Es ist eher unwahrscheinlich, dass Löw und Ballack jemals wieder zu ihrem alten Vertrauensverhältnis zurückfinden. Stefan Hermanns über einen Streit, der zehn Tage dauerte und nun zu einem oberflächlich glücklichen Ende kam.

Hurra, es ist vorbei. Zehn Tage lang hat das geneigte Publikum gebannt den vielleicht größten Machtkampf verfolgt, den der deutsche Fußball in der jüngeren Vergangenheit erlebt hat. Zehn Tage lang hat es versucht, all die diplomatischen Verwicklungen und taktischen Winkelzüge einigermaßen zu verstehen; zehn Tage lang hat es auf eine Lösung des verzwickten Problems gewartet. Am Donnerstagabend nun sind die Friedensverhandlungen zwischen Michael Ballack und Joachim Löw zu einem glücklichen Ende gekommen. Das Ergebnis von zehn Tagen höchster Aufregung lautet: Es bleibt alles so, wie es war. Michael Ballack spielt weiterhin für die Nationalmannschaft, er darf sogar ihr Kapitän bleiben.

Und wozu dann das Ganze? Die Frage ist nicht unberechtigt, aber sie muss nicht gerade jetzt gestellt werden.
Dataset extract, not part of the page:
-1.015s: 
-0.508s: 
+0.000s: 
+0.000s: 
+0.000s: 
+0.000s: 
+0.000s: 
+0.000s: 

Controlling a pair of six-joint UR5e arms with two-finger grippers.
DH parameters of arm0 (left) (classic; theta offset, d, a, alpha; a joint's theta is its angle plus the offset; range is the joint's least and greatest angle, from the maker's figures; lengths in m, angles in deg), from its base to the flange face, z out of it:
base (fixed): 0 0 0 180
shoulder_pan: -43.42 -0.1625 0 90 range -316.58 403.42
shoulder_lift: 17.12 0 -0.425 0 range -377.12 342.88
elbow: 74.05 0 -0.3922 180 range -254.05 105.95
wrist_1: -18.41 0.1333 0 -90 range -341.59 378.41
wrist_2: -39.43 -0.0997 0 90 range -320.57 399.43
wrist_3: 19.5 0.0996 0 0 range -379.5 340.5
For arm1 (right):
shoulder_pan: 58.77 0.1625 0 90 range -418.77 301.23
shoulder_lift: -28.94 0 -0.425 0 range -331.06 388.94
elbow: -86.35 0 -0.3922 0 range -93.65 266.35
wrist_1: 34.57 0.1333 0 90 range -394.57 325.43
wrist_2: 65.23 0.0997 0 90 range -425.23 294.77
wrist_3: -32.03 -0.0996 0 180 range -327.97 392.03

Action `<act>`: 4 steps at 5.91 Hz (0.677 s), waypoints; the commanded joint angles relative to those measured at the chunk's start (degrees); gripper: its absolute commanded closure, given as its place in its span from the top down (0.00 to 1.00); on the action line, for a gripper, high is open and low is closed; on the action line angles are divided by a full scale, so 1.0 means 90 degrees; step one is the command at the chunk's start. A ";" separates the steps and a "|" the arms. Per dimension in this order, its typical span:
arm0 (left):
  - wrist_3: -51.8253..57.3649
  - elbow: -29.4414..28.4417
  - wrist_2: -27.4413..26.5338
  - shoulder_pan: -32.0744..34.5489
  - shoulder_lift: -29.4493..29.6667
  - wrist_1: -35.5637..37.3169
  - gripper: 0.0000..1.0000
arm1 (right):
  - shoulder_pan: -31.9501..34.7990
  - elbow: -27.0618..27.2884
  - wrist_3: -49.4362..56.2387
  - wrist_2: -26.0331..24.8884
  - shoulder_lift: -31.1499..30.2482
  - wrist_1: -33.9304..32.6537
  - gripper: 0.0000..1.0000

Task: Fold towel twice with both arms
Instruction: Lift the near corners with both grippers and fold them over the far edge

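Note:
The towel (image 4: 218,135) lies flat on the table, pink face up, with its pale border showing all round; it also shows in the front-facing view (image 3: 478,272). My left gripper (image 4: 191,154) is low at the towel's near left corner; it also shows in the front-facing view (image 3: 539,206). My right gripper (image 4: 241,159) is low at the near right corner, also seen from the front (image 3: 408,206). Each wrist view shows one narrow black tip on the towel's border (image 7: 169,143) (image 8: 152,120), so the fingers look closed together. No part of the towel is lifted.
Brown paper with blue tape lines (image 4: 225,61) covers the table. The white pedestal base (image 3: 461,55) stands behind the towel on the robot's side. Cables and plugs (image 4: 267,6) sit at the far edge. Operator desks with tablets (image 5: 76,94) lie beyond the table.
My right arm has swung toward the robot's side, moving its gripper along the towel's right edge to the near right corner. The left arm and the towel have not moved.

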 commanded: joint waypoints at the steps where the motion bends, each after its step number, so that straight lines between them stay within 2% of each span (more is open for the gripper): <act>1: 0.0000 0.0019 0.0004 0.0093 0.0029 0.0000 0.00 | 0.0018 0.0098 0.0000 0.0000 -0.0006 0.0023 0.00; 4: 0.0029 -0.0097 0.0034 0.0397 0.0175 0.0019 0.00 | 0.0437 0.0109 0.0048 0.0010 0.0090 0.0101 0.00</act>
Entscheidend ist, dass die Angelegenheit doch noch relativ glimpflich ausgegangen ist – für alle Beteiligten: für Löw, für Ballack und vor allem für den deutschen Fußball. Natürlich besitzt die deutsche Nationalmannschaft auch eine Zukunft nach und ohne Michael Ballack, aber diese Zukunft beginnt erfreulicherweise erst später. Ballack ist auch mit 32 Jahren immer noch der einzige deutsche Fußballer von Weltklasseformat. Die Nationalmannschaft braucht ihn, selbst wenn sie zuletzt zumindest angedeutet hat, dass ihr die Emanzipation von ihrem Kapitän emanzipieren kann.

Ein bisschen Pathos muss sein

Um es ein bisschen pathetisch auszudrücken: Der Gewinner des Friedens von Frankfurt ist der deutsche Fußball. Zweiter Sieger, wie es in der Sportberichterstattung so schön heißt, ist Joachim Löw, der seine Autorität nach außen nicht nur gewahrt, sondern offensichtlich sogar gefestigt hat. Denn Löw hat nicht gekuscht, als sein Kapitän massiv Einfluss auf seine Arbeit nehmen wollte. Er hat sich diesem impertinenten Versuch entschieden widersetzt und die Revolte niedergeschlagen. Und Michael Ballack? Wenn es keinen Verlierer geben darf, ist er dritter Sieger, weil ihm nach all seinen Verdiensten um den deutschen Fußball zumindest ein unehrenhafter Abschied aus der Nationalmannschaft erspart geblieben ist. Viel mehr war für ihn in diesem Streit ohnehin nicht mehr zu gewinnen.

Ob der Frieden über den Moment hinaus Bestand haben wird – das ist die eigentlich spannende Frage für die nächsten Monate und Jahre. Dass der Deutsche Fußball-Bund einen kompletten Arbeitstag benötigt hat, um das abschließende Kommuniqué auszuformulieren, lässt darauf schließen, dass die diplomatischen Verhandlungen sich nicht ganz einfach gestaltet haben. Und nach allem, was passiert ist, nach Ballacks Gang an die Öffentlichkeit und dem Inhalt seiner Kritik, ist es ohnehin eher unwahrscheinlich, dass der Bundestrainer und sein Kapitän jemals wieder zu ihrem alten Vertrauensverhältnis zurückfinden. Zumindest aber wissen nun beide Seiten, woran sie sind.